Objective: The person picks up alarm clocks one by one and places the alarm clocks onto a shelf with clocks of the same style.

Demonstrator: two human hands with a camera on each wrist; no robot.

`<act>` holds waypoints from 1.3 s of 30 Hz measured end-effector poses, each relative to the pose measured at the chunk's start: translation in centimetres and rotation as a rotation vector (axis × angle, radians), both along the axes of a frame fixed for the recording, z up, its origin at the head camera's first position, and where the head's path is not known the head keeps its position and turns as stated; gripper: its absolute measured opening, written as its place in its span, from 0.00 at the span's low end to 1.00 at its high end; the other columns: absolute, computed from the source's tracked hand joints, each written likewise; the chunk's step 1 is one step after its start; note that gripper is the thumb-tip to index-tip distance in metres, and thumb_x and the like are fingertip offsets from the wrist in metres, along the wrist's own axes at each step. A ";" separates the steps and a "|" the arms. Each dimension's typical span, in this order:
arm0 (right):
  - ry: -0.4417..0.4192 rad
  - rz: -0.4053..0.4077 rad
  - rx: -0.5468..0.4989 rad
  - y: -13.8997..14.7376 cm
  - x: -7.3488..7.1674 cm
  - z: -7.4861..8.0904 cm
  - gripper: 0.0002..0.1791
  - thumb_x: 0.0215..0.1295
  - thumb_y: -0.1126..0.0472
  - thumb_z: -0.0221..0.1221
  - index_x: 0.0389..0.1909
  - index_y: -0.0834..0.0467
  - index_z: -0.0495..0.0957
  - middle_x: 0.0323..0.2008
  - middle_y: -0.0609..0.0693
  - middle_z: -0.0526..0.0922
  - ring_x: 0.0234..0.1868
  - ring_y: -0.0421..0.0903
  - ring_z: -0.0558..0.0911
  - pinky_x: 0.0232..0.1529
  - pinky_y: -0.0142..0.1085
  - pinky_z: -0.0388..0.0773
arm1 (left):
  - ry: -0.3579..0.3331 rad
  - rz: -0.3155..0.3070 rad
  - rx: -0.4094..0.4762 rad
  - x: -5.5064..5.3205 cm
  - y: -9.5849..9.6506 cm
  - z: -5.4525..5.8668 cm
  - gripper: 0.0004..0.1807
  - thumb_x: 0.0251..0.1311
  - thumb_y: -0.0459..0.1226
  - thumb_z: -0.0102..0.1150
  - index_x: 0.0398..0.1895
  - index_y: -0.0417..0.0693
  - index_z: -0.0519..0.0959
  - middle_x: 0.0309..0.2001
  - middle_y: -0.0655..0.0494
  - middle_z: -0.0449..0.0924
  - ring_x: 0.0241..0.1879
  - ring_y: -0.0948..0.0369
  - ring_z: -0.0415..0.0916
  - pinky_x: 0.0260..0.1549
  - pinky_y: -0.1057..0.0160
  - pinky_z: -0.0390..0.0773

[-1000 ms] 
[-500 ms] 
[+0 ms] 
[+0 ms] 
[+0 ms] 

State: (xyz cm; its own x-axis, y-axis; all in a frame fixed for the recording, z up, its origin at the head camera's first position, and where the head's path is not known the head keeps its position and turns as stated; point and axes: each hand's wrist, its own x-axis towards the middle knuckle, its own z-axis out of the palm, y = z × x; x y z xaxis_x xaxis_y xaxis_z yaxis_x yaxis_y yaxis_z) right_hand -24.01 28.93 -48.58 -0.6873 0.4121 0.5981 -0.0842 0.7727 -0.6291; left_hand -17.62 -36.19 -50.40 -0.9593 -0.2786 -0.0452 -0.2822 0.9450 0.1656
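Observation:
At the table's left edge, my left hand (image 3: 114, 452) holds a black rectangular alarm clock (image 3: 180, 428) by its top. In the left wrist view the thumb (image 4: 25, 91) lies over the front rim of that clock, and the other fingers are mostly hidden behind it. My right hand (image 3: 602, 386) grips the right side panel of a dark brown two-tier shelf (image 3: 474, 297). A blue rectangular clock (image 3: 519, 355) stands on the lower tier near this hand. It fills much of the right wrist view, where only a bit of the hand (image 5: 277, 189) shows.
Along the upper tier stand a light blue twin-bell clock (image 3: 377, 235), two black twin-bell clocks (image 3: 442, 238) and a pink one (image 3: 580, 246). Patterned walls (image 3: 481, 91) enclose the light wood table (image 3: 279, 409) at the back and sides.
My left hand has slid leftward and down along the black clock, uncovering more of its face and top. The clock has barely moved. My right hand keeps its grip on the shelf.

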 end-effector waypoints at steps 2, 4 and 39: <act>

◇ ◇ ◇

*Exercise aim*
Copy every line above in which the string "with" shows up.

*Response for this exercise*
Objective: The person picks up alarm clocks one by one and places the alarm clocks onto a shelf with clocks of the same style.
Demonstrator: two human hands with a camera on each wrist; no robot.

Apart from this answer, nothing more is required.